Tuesday, July 01, 2008

The start of a string ........

This marks the start of what should be a whole string of daily outpourings on professional practice or should I say my professional practice as influenced by, contextualised by the readings and activities we are undertaking as a learning group. 'We' means my fellow e-researchers - all having different backgrounds and cultural influences and all with a different set of professional practices upon which to reflect. Our tutor says we can keep this to ourselves (nobody need ever see it) but I figure I will learn so much more by writing in the relative shade of the public domain. Does anyone visit my blog here anymore anyway? Its not exactly cutting edge and yet at one point I did start to feel part of a network of practice ... not a community of practice .. no shared goals. Hmm.

I guess if I am going to write every day for 5 to 10 minutes on professional practice I ought to have a think about what exactly consititutes my professional practice. Immediately it comes back to identity which is an irony because I've justed added a comment to our community wiki signposting the group to the Knowledgelab interview with Wenger. And I guess that's part of my professional practice too.
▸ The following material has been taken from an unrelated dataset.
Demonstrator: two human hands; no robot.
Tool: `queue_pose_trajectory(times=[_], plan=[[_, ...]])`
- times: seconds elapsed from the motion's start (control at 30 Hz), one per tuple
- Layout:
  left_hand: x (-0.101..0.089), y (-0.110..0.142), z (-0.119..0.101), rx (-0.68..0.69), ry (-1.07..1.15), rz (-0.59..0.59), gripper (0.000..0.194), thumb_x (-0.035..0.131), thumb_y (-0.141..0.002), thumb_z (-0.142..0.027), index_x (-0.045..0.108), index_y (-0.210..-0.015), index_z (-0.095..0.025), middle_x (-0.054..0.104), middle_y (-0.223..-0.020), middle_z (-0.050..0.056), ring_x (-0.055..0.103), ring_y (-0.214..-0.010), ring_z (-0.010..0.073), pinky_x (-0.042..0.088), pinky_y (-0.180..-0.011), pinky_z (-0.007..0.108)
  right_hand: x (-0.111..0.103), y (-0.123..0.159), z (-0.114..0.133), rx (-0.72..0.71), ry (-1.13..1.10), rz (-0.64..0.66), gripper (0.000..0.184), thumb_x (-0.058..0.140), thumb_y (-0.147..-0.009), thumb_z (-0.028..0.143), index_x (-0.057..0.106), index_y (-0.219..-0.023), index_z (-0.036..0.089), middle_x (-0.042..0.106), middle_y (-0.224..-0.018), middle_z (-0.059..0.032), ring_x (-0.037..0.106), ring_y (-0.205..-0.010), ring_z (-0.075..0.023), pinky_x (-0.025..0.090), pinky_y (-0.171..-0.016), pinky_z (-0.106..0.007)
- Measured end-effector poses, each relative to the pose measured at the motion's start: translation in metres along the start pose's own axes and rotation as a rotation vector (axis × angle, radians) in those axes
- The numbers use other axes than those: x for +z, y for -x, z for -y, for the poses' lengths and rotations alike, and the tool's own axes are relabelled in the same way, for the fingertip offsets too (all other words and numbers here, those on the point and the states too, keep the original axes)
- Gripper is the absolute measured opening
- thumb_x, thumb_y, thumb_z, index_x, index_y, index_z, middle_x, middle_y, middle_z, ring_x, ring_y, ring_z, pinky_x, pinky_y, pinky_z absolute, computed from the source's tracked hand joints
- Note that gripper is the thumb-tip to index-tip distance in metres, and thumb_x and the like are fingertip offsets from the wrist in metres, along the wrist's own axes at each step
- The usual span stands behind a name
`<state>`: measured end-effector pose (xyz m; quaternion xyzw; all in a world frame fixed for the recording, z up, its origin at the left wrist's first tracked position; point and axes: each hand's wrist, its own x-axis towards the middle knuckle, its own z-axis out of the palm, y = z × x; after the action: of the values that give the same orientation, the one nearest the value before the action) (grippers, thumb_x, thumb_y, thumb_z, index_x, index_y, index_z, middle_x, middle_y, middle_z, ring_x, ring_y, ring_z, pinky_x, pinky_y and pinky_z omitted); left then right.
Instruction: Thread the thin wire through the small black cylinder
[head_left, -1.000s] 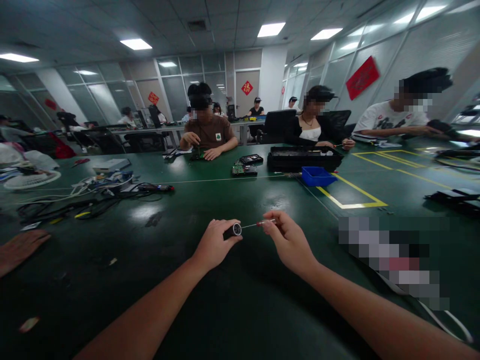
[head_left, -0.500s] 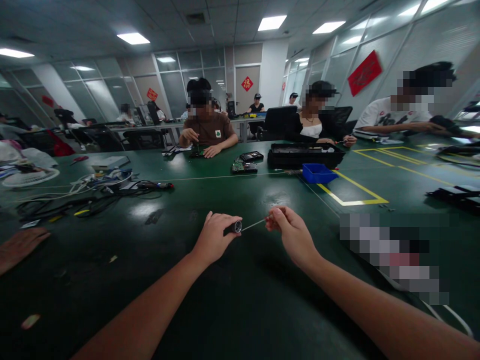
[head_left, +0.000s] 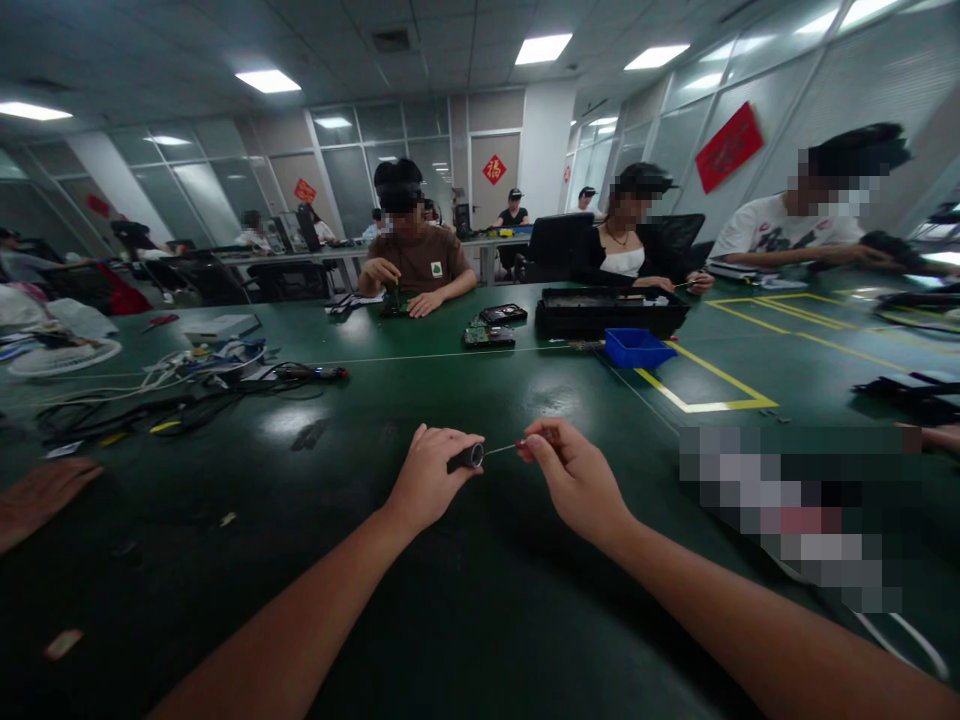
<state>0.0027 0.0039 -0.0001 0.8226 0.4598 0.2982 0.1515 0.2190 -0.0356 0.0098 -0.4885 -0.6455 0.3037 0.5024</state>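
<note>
My left hand (head_left: 433, 468) is closed around a short black cylinder (head_left: 471, 456), its round open end with a pale rim turned to the right. In my right hand (head_left: 568, 467) is a thin screwdriver (head_left: 504, 448), pinched between thumb and fingers near a small red part. Its slim metal shaft points left to the cylinder's open end. Whether the tip goes inside or only touches the rim, I cannot tell. Both hands are just above the green table (head_left: 420, 620).
Tangled cables (head_left: 172, 400) lie at left, near another person's hand (head_left: 45, 495). Ahead are circuit boards (head_left: 489, 335), a long black housing (head_left: 611, 313) and a blue bin (head_left: 637, 348). A blurred-out object (head_left: 787, 510) lies at right. Several people sit around the table.
My right hand has moved slightly left and down, closer to the cylinder, and less of the screwdriver's shaft shows. My left hand has hardly moved. Another hand has appeared at the right edge.
</note>
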Motion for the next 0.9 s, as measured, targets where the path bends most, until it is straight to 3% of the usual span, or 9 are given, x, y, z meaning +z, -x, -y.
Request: queue_pose_trajectory(times=[0.7,0.9], plan=[[0.0013,-0.0010,-0.0016,-0.007,0.045,-0.017,0.034,0.075,-0.084,-0.024,0.069,-0.117,-0.029,0.070,-0.117,0.003,0.059,-0.111,0.0249,0.029,-0.114,0.054,-0.0019,-0.0022,0.0040,0.041,-0.043,0.004,0.019,0.048,-0.099,0.039,0.059,-0.100,0.023,0.070,-0.091,-0.0034,0.070,-0.086,-0.0208,0.055,-0.082,-0.039],[0.0020,-0.0015,0.0005,-0.055,0.028,-0.055,0.038,0.078,-0.082,-0.026,0.067,-0.119,-0.025,0.071,-0.116,0.004,0.060,-0.109,0.0252,0.033,-0.112,0.051,0.0004,0.0031,0.0063,-0.067,0.108,-0.010,0.016,0.048,-0.100,0.038,0.057,-0.104,0.025,0.071,-0.092,-0.0044,0.071,-0.089,-0.0230,0.054,-0.079,-0.039]])
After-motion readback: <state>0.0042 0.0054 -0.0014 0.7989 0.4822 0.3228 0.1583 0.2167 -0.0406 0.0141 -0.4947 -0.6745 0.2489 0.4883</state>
My working role sees me as a Senior Manager in HE in FE which has me simultaneously as strategist, educationalist, communicator, partnership worker and team worker. But are my teams CoPs? We do have a loose bound CoP developing I think - in the area of HE operations - where practitioners are coming together and developing artefacts and protocols together in support of a common goal and without being required so to do ..... or at least that's my perspective.

Oops wondered off the topic - that's what happens when you are asked to type for ages without editing. Haha!

I'm also a learner (is that professional practice) and a researcher (very novice - ooo er) and a social constructivist I think.

Enough. My fingers ache. More tomorrow.